Andrew Yang announces a raffle to give 10 families a $12,000 annual universal basic income at the Democratic debate
Politics2 min read

Andrew Yang

  • 2020 presidential candidate Andrew Yang announced at the third Democratic debate that he will hold a raffle to give 10 families $12,000 a year.
  • "It's time to trust ourselves more than our politicians," Yang said. "My campaign will now give a Freedom Dividend of $12,000 per year to 10 families. This is how we will get our country working for us again, the American people."
  • The raffle, first reported by Politico, will begin online next week, and will give each family $1,000 a month. The universal basic income program, which Yang calls the Freedom Dividend, is his flagship campaign proposal.
  • Yang, a former entrepreneur, is the main candidate in the race sounding the alarm about the effects of automation on the American economy, particularly how it could eliminate jobs in the trucking and retail sectors.
  • Visit Business Insider's homepage for more stories.

2020 presidential candidate Andrew Yang - who is running on a platform of giving every American a universal basic income of $1,000 a month - announced at the third Democratic debate that he will hold a raffle to give 10 families $12,000 a year.

The raffle, first reported by Politico, will begin online next week, and will give each family $1,000 a month. The universal basic income program, which Yang calls the Freedom Dividend, is his flagship campaign proposal.

"It's time to trust ourselves more than our politicians," Yang said. "My campaign will now give a Freedom Dividend of $12,000 per year to 10 families. This is how we will get our country working for us again, the American people."

Yang argues that the Freedom Dividend would not only help ameliorate economic inequality but would reward unpaid work like childcare and housework, boost innovation by providing entrepreneurs with more leeway to start new businesses, and give everyday workers more leverage to demand better working conditions from their employers.

Yang, a former entrepreneur, is the main candidate in the race sounding the alarm about the effects of automation on the American economy, particularly how it could eliminate jobs in the trucking and retail sectors.

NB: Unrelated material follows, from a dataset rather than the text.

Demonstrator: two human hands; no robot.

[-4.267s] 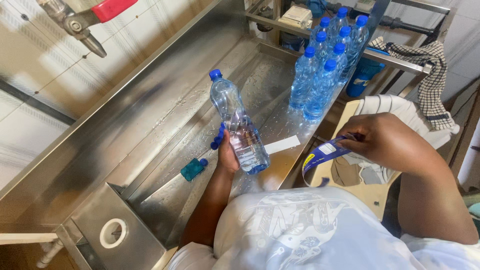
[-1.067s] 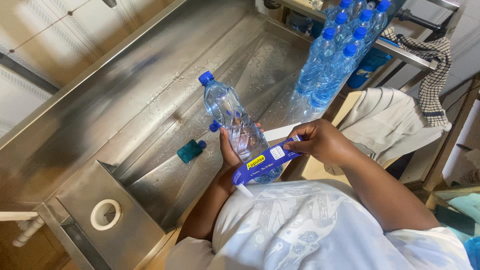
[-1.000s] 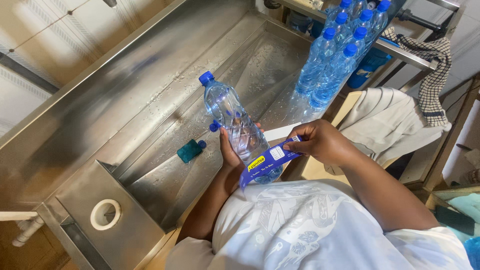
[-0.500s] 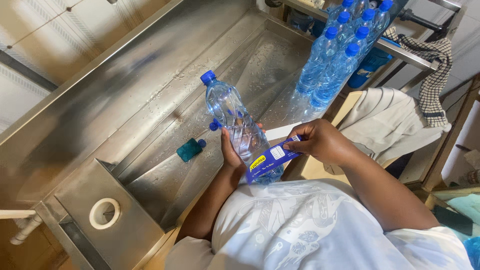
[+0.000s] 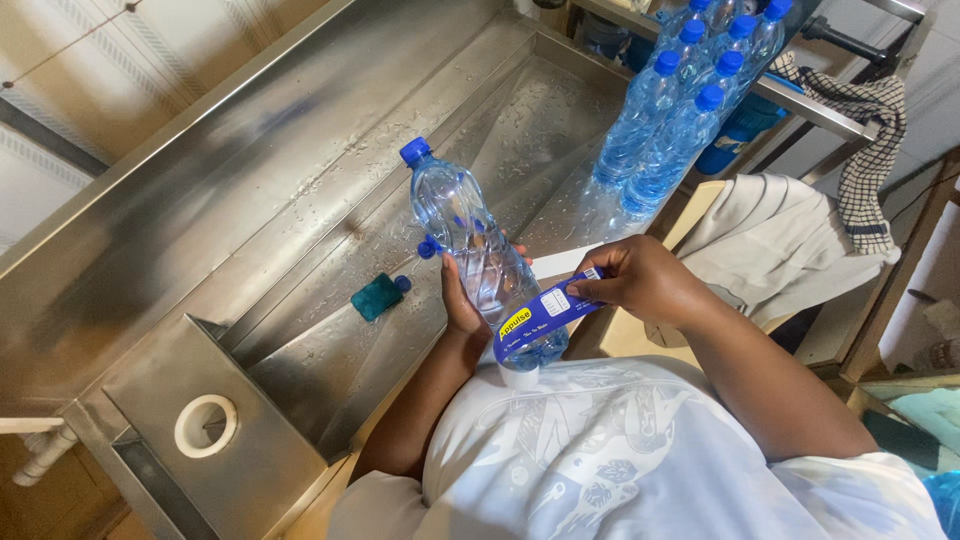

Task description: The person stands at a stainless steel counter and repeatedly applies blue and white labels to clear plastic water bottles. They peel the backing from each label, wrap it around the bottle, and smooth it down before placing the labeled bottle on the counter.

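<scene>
You look down on a long stainless-steel trough [image 5: 300, 170], wet with droplets, set against a pale tiled wall [image 5: 110, 70]. A round drain opening [image 5: 206, 426] lies at its near end. A checked cloth [image 5: 865, 130] hangs over a metal rail [image 5: 800, 100] at right.

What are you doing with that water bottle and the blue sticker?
A person is holding a clear water bottle with a blue cap in the left hand, over a wet steel counter. The right hand is pressing a blue label around the bottle's lower part; one end is pinched in the fingers. More blue-capped bottles stand together at the far end, and a small teal thing lies on the counter.
</scene>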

Beyond the Freedom Dividend, Yang also advocates for other progressive policies and expansive social programs including a single-payer Medicare for All healthcare system, free community college, and nationwide marijuana legalization.

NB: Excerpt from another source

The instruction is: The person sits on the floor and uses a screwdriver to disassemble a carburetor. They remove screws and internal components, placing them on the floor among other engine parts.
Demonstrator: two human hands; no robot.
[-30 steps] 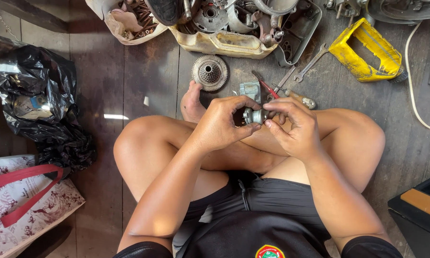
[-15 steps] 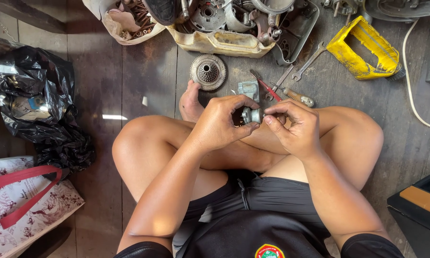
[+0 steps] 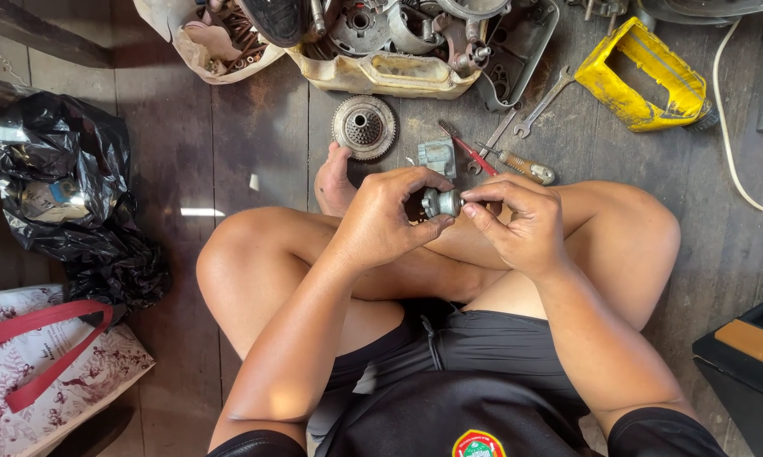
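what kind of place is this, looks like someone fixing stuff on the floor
Probably an informal small-engine or motorcycle repair spot on a dark wooden plank floor. A tray of greasy engine parts, a toothed clutch gear and a spanner lie before the seated person, whose left hand and right hand hold a small metal part.

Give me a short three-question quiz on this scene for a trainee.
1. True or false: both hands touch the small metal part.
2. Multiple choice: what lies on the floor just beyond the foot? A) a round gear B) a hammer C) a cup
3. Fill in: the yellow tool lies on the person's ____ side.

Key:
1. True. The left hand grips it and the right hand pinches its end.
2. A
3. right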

Read more: Andrew Yang is running for president in 2020. Here's everything we know about the candidate and how he stacks up against the competition.

But Yang is through-and-through a capitalist and rejects the notion that a universal basic income constitutes socialism.

"This is not socialism, this is capitalism where income doesn't start at zero," Yang told CBS of his universal basic income plan in March. "If you think about where Americans are going to spend this money, they're going to spend it at their local businesses, their main street economy."

Yang has shot up to the top tier of the 2020 field in recent months and has over 200,000 unique donors thanks to his extremely online base of supporters known as the #YangGang.

The Yang Gang has transformed Yang's initially longshot candidacy into a serious one, and Yang has now outlasted several US members of Congress and Governors in the race.